La existencia del gusano de seda (Bombyx mori) fue descubierta en China hace miles de años. Su cría y explotación comercial (llamada sericicultura) fue considerada en sus orígenes como un arte santo y sagrado. Durante muchos años, los chinos lograron conservar el secreto de la producción de la seda, pero finalmente, acabó por extenderse primero a Japón, y más tarde a África del Norte y Europa. Actualmente, además de ser una industria que mueve mucho capital, la cría de gusanos de seda es practicada también por numerosas familias de forma casera, ya que constituye una manera fácil de introducir a los niños en los misterios y la magia de la naturaleza. Ayuda además a estimular su curiosidad y su sentido de la responsabilidad.

De gusano a mariposa
Los gusanos de seda nacen en primavera. Cuando salen del huevo, miden tan sólo 3 milímetros de largo. A medida que pasan los días, los gusanos van creciendo y experimentan varias metamorfosis o mudas hasta que, pasado un mes, alcanzan los 8 centímetros.

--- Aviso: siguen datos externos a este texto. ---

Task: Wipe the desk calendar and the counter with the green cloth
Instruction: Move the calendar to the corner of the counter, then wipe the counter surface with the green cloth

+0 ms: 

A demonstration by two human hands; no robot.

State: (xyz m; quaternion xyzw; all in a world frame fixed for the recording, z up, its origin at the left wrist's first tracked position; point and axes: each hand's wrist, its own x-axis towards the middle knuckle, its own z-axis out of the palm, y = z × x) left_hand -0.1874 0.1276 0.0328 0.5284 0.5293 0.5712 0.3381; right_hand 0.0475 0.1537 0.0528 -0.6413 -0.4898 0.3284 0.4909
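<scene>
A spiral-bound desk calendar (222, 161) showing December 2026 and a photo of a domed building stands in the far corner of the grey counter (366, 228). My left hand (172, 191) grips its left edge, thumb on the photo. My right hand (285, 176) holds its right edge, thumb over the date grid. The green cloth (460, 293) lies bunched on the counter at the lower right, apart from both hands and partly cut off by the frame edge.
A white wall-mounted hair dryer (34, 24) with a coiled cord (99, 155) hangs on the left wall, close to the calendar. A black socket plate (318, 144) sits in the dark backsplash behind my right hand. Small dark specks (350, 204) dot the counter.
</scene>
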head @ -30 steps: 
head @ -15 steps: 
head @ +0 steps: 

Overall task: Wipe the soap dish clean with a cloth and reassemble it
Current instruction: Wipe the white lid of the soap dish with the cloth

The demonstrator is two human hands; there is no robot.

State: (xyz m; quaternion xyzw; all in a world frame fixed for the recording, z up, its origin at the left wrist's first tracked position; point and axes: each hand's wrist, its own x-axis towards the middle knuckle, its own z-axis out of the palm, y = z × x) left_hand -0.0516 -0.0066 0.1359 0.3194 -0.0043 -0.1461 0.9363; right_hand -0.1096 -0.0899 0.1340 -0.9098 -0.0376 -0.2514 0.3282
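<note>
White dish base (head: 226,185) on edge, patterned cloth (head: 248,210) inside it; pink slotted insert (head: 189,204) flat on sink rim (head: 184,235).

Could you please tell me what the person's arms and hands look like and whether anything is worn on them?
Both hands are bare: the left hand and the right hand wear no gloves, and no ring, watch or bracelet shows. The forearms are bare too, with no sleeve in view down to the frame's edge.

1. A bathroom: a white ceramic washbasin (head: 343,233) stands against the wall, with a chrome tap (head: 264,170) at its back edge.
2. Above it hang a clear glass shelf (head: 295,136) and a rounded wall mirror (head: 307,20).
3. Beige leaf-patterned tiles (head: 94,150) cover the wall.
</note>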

La cría de gusanos de seda estimula la curiosidad y responsabilidad de los niños
Es entonces cuando buscan un lugar seco y aislado donde fabrican un capullo de seda que les envuelve por completo. La seda que emplean para cubrirse procede del almidón de las hojas de morera que han consumido y que su metabolismo ha transformado en dextrina. Para formar el capullo utilizan un solo hilo que van enrollando alrededor de sus cuerpos. Tras permanecer unos 20 días dentro de la crisálida, la mariposa en la que se ha convertido el gusano expulsa una secreción ácida que rompe el capullo y le permite salir al exterior. Estas mariposas no suelen vivir más de una semana, que emplean para encontrar una pareja y procrear.

Cuidados
Los gusanos de seda deben criarse en primavera, sus cuidados son muy simples. Se guardan dentro de una caja de zapatos en un lugar seco y fresco, alejado de la luz directa del sol, del humo de los cigarrillos y de los radiadores. Se les debe dar periódicamente de comer hojas de morera frescas y limpias. Hay que tener cuidado con los insecticidas y sprays, ya que podrían dañarlos. No hay que olvidarse de limpiar de excrementos y deshechos de manera regular el lugar donde están. Todas ellas son tareas que puede realizar un niño y que le educan en el respeto y la disciplina. El gusano de seda es una de las mascotas más inofensivas y más fáciles de cuidar para los más pequeños de la casa.